#### REQUIRED WORK:
The expected output is the complete listing, unchanged.

#### EXERCISE DATA:
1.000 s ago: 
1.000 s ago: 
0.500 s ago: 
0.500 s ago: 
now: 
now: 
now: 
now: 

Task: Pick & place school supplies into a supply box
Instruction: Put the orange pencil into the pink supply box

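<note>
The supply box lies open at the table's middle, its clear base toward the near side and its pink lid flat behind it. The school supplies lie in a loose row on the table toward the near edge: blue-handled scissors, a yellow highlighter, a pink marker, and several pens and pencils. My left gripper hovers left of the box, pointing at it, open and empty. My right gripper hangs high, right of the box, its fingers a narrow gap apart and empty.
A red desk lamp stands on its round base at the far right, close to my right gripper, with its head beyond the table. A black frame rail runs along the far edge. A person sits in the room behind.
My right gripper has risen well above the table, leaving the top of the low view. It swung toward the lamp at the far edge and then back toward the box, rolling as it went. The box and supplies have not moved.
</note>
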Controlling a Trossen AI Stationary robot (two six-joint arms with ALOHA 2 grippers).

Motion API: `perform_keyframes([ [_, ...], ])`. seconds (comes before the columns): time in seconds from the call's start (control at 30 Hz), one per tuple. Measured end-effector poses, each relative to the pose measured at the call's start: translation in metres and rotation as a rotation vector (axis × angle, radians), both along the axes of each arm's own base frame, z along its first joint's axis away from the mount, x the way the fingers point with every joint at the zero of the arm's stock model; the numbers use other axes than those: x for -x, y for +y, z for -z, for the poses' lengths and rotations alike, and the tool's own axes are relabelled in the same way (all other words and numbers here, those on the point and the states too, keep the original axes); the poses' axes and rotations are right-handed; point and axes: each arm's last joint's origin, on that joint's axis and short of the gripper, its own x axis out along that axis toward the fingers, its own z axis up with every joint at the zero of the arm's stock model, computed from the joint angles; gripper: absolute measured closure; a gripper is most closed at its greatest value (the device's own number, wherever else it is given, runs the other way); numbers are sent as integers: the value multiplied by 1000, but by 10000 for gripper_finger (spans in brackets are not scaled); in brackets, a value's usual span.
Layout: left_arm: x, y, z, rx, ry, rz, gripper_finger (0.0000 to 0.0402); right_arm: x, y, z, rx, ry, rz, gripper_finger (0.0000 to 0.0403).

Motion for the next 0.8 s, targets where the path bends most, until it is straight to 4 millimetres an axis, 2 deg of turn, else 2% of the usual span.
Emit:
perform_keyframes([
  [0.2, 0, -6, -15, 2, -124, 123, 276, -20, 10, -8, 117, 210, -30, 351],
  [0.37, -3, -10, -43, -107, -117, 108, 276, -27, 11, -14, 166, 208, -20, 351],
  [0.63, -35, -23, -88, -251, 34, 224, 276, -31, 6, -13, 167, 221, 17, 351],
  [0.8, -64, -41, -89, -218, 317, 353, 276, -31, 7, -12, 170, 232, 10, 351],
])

#### THE ANSWER:
1.000 s ago: 
1.000 s ago: 
0.500 s ago: 
0.500 s ago: 
now: 
now: 
now: 
now: 

Task: Pick & place school supplies into a supply box
Instruction: Put the orange pencil into the pink supply box

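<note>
The supply box lies open at the table's middle, its clear base toward the near side and its pink lid flat behind it. The school supplies lie in a loose row on the table toward the near edge: blue-handled scissors, a yellow highlighter, a pink marker, and several pens and pencils. My left gripper hovers left of the box, pointing at it, open and empty. My right gripper hangs high, right of the box, its fingers a narrow gap apart and empty.
A red desk lamp stands on its round base at the far right, close to my right gripper, with its head beyond the table. A black frame rail runs along the far edge. A person sits in the room behind.
My right gripper has risen well above the table, leaving the top of the low view. It swung toward the lamp at the far edge and then back toward the box, rolling as it went. The box and supplies have not moved.
</note>
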Controlling a Trossen AI Stationary robot (two six-joint arms with ALOHA 2 grippers).

Motion API: `perform_keyframes([ [_, ...], ])`. seconds (comes before the columns): time in seconds from the call's start (control at 30 Hz), one per tuple. Measured end-effector poses, each relative to the pose measured at the call's start: translation in metres and rotation as a rotation vector (axis × angle, radians), both along the axes of each arm's own base frame, z along its first joint's axis away from the mount, x the way the fingers point with every joint at the zero of the arm's stock model; the numbers use other axes than those: x for -x, y for +y, z for -z, for the poses' lengths and rotations alike, and the tool's own axes are relabelled in the same way (all other words and numbers here, those on the point and the states too, keep the original axes); the poses' axes and rotations are right-handed; point and axes: each arm's last joint's origin, on that joint's axis and short of the gripper, its own x axis out along that axis toward the fingers, its own z axis up with every joint at the zero of the arm's stock model, computed from the joint angles; gripper: absolute measured closure; a gripper is most closed at its greatest value (the device's own number, wherever else it is given, runs the other way); numbers are sent as integers: the value multiplied by 1000, but by 10000 for gripper_finger (spans in brackets are not scaled); in brackets, a value's usual span.
Layout: left_arm: x, y, z, rx, ry, rz, gripper_finger (0.0000 to 0.0402); right_arm: x, y, z, rx, ry, rz, gripper_finger (0.0000 to 0.0403).

Motion for the next 0.8 s, targets where the path bends most, until it is straight to 4 millimetres an axis, 2 deg of turn, else 2% of the usual span.
Emit:
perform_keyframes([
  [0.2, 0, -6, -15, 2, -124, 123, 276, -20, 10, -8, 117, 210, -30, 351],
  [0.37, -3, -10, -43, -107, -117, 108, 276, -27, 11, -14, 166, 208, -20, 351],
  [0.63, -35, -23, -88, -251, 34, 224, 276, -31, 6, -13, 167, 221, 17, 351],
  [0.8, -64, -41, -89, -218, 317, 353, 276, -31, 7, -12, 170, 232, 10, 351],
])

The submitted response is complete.